ARTIGOS
O
ADVOGADO, O PROMOTOR E O CAPOTE*
ROBERTO DELMANTO
Por ocasião de meu casamento, 35 anos atrás, recebi
de presente de meu saudoso pai, Dante Delmanto, um magnífico capote de cashmere
inglês, feito, sob medida, pelo famoso Curcio, que fôra alfaiate do presidente
Getúlio Vargas.
O capote foi de
grande utilidade na minha viagem de núpcias, passada na Argentina, em pleno
inverno. Mas em São Paulo, onde em apenas alguns dias do ano faz realmente
frio, ele era de pouco uso.
Todavia, quando
eu o vestia (e os tempos de então o permitiam, já que não havia a gravíssima
crise social de hoje), ele provocava inusitada admiração.
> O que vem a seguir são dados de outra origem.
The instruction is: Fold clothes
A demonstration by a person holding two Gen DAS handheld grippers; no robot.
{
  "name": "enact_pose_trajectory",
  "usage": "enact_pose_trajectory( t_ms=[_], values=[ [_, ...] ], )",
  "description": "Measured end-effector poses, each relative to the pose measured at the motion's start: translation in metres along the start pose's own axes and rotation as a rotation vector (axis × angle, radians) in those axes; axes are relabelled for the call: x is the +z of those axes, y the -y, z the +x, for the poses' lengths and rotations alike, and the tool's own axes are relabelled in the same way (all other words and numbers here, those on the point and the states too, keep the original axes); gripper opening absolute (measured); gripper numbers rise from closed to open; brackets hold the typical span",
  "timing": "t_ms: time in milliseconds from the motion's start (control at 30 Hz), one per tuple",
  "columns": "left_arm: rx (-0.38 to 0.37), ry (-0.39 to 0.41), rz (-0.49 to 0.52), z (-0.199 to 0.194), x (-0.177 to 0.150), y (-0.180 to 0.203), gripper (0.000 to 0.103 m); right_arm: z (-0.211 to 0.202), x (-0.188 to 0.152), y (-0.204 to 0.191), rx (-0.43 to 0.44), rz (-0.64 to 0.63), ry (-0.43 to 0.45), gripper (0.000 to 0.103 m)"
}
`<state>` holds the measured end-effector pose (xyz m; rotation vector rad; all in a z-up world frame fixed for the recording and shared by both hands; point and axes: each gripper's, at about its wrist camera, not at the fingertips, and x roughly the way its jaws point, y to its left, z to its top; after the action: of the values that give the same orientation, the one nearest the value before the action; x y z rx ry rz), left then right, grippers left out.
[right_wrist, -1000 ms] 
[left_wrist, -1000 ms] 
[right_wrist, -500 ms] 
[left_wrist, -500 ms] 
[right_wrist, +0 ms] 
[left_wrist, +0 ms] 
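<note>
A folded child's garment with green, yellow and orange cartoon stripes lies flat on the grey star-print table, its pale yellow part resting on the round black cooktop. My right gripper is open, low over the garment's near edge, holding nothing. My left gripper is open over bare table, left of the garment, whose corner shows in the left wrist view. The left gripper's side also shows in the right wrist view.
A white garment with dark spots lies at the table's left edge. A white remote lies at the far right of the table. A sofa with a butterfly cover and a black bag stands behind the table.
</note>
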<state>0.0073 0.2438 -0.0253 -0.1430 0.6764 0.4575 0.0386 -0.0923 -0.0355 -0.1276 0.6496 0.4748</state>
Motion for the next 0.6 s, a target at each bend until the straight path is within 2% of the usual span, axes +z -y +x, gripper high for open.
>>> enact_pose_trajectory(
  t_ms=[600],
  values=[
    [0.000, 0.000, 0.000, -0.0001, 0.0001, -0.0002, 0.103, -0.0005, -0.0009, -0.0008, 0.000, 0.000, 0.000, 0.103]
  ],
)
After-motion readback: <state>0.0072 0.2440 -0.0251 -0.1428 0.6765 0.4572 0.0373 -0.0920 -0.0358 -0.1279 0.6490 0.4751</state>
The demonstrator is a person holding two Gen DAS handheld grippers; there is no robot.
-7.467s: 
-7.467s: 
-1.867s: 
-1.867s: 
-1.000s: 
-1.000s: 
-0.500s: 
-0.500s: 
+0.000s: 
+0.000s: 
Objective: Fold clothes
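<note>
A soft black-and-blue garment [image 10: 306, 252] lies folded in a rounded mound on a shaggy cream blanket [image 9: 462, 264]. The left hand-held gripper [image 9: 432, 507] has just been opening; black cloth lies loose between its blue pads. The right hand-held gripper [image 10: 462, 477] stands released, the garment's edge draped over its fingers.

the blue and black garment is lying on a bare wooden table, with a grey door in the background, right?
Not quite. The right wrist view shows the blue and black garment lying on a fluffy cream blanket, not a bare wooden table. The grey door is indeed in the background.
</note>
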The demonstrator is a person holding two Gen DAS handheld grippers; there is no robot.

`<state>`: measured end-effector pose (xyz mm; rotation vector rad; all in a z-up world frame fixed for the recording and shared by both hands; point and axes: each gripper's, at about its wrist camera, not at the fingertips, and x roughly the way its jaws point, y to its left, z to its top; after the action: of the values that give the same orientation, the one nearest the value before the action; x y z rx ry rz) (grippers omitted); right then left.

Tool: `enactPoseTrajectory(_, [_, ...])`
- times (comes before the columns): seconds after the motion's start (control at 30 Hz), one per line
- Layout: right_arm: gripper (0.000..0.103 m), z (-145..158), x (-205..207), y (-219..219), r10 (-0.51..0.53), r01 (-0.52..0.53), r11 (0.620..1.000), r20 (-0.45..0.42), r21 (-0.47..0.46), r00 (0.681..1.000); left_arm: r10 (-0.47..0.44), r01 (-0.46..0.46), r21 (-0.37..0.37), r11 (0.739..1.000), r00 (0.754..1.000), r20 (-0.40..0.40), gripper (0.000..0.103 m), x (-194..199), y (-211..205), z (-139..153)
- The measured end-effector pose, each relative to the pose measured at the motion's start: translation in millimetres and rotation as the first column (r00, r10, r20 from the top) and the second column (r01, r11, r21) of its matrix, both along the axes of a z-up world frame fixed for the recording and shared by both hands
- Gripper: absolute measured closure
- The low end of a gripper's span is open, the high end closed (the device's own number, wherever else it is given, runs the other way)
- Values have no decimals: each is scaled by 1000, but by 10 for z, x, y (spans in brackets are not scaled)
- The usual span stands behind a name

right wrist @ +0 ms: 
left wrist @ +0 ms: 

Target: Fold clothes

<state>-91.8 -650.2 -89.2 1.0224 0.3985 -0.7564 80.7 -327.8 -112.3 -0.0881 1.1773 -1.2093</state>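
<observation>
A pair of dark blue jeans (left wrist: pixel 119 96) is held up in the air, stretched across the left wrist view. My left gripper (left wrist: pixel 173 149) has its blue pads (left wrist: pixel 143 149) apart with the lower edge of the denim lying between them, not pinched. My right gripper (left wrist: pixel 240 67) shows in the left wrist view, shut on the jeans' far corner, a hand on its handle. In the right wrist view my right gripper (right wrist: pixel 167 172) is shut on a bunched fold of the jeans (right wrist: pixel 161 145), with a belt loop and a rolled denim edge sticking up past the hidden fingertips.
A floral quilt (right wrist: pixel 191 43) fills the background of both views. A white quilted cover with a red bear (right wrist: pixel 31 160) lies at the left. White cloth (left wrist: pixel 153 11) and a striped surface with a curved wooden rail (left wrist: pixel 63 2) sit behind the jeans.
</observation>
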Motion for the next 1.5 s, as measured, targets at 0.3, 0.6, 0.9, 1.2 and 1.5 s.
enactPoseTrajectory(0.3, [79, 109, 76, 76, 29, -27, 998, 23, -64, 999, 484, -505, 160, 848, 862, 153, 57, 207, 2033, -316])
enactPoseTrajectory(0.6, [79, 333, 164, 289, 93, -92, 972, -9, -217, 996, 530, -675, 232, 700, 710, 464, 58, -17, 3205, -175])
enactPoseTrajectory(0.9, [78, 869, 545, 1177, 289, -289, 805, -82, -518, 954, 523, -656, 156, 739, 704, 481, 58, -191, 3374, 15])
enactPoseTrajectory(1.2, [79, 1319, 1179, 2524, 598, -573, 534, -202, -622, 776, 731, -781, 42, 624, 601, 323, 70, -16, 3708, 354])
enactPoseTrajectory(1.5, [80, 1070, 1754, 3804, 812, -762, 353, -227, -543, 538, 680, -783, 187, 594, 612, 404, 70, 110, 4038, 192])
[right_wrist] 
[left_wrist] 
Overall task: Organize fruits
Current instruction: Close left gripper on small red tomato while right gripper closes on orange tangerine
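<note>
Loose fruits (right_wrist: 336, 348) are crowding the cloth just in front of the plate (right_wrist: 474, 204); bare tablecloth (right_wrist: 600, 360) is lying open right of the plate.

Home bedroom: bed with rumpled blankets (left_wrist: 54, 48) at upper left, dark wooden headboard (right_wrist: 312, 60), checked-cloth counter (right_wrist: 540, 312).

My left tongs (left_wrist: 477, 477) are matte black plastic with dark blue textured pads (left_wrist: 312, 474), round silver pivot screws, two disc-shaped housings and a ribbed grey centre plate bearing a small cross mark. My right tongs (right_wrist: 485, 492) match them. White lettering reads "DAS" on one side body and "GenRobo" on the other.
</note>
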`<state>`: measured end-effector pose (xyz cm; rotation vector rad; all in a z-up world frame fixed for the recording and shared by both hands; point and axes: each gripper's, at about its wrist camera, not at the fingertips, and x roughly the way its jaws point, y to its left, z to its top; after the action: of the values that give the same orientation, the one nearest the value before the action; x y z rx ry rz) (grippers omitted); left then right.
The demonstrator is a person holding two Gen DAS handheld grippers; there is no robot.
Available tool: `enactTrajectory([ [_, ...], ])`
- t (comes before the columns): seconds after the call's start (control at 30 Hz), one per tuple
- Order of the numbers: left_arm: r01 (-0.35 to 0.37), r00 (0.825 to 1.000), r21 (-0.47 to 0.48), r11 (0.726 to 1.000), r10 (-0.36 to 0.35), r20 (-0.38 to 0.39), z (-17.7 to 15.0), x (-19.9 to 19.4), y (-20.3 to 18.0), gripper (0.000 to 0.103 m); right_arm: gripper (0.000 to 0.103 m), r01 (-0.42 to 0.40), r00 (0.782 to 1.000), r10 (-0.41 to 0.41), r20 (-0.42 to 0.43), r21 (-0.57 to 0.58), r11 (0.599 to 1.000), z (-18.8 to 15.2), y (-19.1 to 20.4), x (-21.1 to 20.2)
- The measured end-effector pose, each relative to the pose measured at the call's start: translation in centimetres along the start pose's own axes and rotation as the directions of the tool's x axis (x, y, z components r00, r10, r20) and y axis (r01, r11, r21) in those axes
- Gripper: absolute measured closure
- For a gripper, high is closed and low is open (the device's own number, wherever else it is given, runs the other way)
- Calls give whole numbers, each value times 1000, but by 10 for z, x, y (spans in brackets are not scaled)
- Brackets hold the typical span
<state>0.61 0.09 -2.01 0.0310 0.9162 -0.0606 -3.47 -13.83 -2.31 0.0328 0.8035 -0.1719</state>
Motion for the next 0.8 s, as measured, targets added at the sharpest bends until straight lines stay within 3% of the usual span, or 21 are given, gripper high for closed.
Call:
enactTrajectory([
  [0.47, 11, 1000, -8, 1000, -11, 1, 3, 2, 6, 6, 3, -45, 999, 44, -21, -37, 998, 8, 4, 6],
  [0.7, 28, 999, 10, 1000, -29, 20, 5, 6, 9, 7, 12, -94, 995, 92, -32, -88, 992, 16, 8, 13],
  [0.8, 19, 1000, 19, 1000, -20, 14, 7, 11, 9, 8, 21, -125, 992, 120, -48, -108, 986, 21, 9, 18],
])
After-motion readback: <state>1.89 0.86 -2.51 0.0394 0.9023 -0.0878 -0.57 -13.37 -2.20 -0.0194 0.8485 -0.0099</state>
Não raras vezes
percebi, em elevadores, por exemplo, pessoas de ambos os sexos não resistindo
e, disfarçadamente, passando a mão no tal capote...
Certa tarde,
quando meu escritório ainda era no centro da cidade, dele saí para comparecer a
uma audiência no antigo fórum criminal, à época instalado no prédio do Tribunal
de Justiça.
A audiência
tinha sido marcada para as 16h30, o que na ocasião era inusitado. Fazia naquela
tarde muito frio e eu me dirigi para o fórum criminal vestindo o capote.
Chegando à Vara,
tirei-o e dependurei-o em um cabide. Terminada a audiência, que fora das mais
“calorosas”, embora muito favorável ao meu cliente, deixei o Fórum feliz,
esquecendo, contudo, o capote...
Notei a sua
falta quando estava a meio caminho de volta para o meu escritório. Retornei,
então, imediatamente ao Fórum.
Na Vara, já não
se achavam mais o juiz e o promotor, mas apenas o escrevente, antigo conhecido,
o qual me garantiu que ali não ficara nenhum capote... Diante de sua firmeza,
acabei por me consolar, acreditando que um “terceiro” dele se apossara
subrepticiamente.
Passaram-se
alguns anos. O escrevente formara-se em Direito e tornara-se promotor público,
por sinal dos mais severos e conceituados...
O clima de São
Paulo, entretanto, continuava o mesmo, com poucos dias de frio intenso. Em uma
dessas ocasiões, já quase esquecido de meu antigo capote, usando um novo bem
mais modesto, transitava eu pela Praça da Sé quando, subitamente, vejo vindo em
sentido contrário, na minha direção, o antigo escrevente, já então membro do
Ministério Público estadual. E, para minha total estupefação, usando nada mais
nada menos do que o meu antigo capote de cashmere...
A cena foi
rapidíssima. Reconheci de pronto o capote e o constrangimento do promotor,
primeiramente tentando de mim se desviar e depois comigo cruzando, espancou
qualquer dúvida que pudesse remanescer. Veio-me o ímpeto de segurar-lhe, tocar no
capote e abri-lo, onde, certamente, encontraria ainda a etiqueta do alfaiate
Curcio...
Não consegui,
todavia, assim agir. Sempre tive receio de fazer acusações injustas, pelas suas
nefastas conseqüências, e os segundos em que tudo se passou não me permitiram
mudar a postura, talvez decorrente da própria profissão de advogado.
Estas lembranças
são, hoje, apenas curiosas, mas que levam à concluir que o furto não é
“privilégio” de pessoas marginalizadas ou que não tiveram oportunidade de
ascensão social.
* Artigo publicado no jornal “Tribuna do Direito”, coluna “À Margem da Lei”, janeiro de 2001, pág. 35.